Insurance companies have made similar arguments in bankruptcy cases of the Boy Scouts of America and some Catholic dioceses involving sexual-abuse claims. Insurers have appealed the Boy Scouts of America’s bankruptcy settlement, and are challenging the plan put forward by the Diocese of Camden in New Jersey over similar issues.

Kaiser Gypsum, owned by Germany’s Heidelberg Materials, stopped operating in 1978 and has solely focused on addressing asbestos claims since that time. The company, which was named in thousands of asbestos lawsuits, filed for bankruptcy in 2016. The bankruptcy plan provided for an asbestos settlement trust funded with $49 million from an affiliate, and opened the door for claimants to pursue more money from Kaiser’s insurance policies.

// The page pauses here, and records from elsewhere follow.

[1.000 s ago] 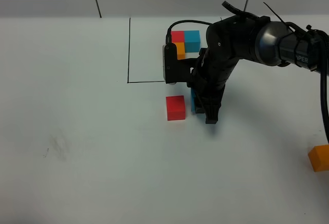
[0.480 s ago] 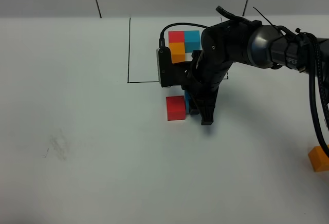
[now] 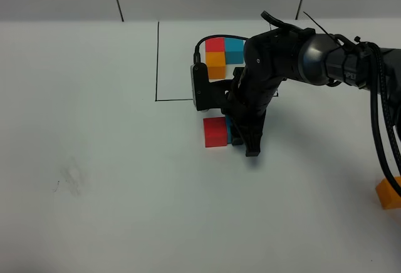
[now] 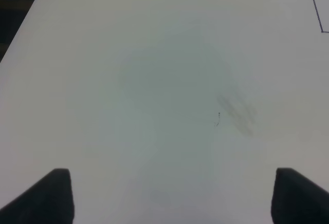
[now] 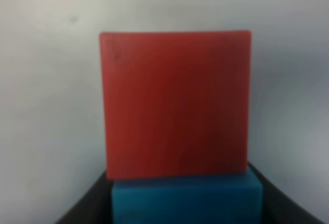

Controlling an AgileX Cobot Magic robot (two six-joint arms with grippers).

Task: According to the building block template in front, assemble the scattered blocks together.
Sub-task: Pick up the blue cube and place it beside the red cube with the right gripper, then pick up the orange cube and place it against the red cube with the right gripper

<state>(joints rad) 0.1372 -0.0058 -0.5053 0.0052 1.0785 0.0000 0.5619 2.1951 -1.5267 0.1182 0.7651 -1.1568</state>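
Observation:
The building block template (image 3: 220, 52), a red, blue and orange cluster, sits inside a black drawn frame at the back. A loose red block (image 3: 214, 131) lies just in front of the frame. My right gripper (image 3: 241, 138) is shut on the light blue block (image 3: 230, 130), which presses against the red block's right side. In the right wrist view the blue block (image 5: 186, 201) sits between the dark fingers (image 5: 85, 211), flush with the red block (image 5: 175, 103). The loose orange block (image 3: 388, 193) lies at the far right edge. My left gripper (image 4: 175, 196) is open over bare table.
The black frame line (image 3: 157, 60) runs along the template's left and front. A faint smudge (image 3: 69, 182) marks the white table at the left; the left wrist view shows the smudge (image 4: 236, 113) too. My right arm (image 3: 301, 54) and its cables (image 3: 385, 129) cross the right side.
My right gripper has slid left with the blue block, closing the gap until the block meets the red one. The red block and left gripper have not moved.

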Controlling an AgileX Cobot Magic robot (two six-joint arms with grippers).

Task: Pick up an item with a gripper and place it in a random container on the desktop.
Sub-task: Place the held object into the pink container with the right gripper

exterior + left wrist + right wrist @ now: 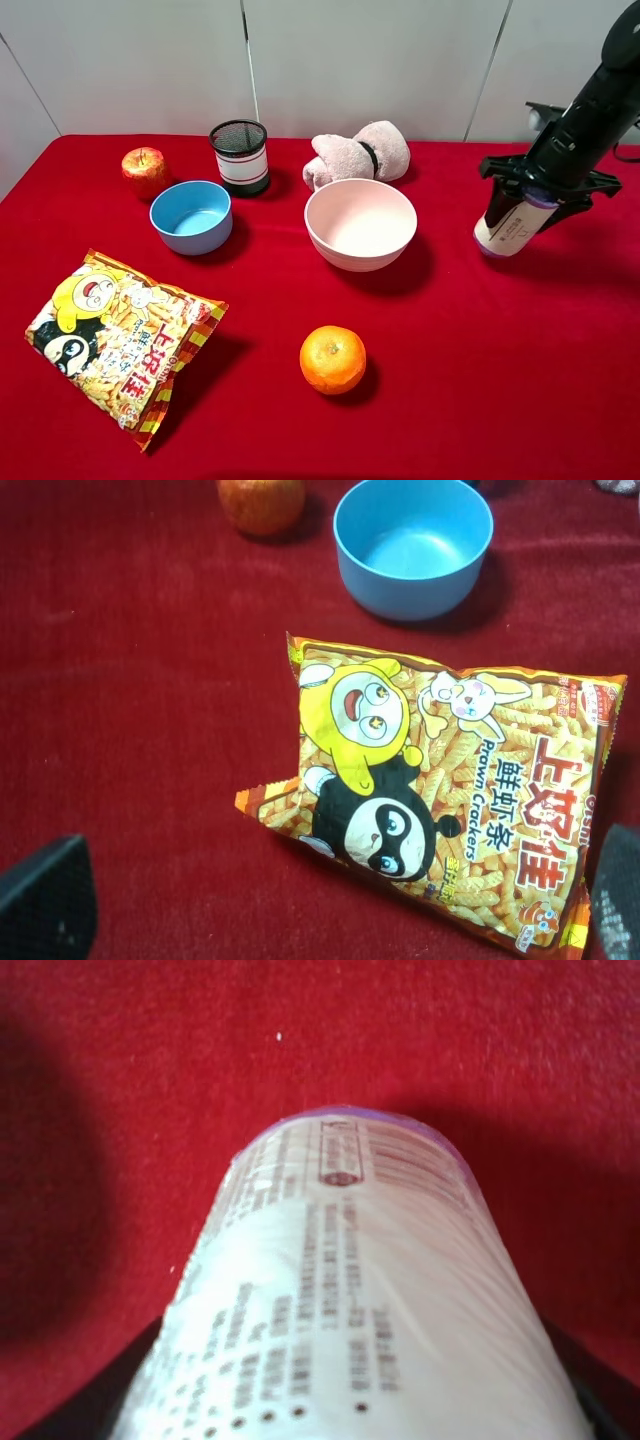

The insurer’s objections focused on the disparate treatment under the plan of insured and uninsured claimants. The plan requires uninsured claimants to go through a process to show that their claims were valid and didn’t duplicate claims against asbestos settlement trusts created by other companies. But it  doesn’t require insured claimants to be subjected to the same scrutiny. Truck contended that Kaiser Gypsum’s bankruptcy plan would expose the insurer to millions of dollars in fraudulent claims.

Truck pushed Kaiser Gypsum to add antifraud measures to its plan, but the company declined to make such changes, according to the decision from the U.S. Court of Appeals for the Fourth Circuit.

The Fourth Circuit, however, found that the bankruptcy plan didn’t take away the rights Truck would normally have to defend itself against insurance claims even if there was no bankruptcy plan. Truck is obligated to investigate and defend any claim, even those that are groundless or fraudulent, in the normal course of business, the Fourth Circuit said in its opinion.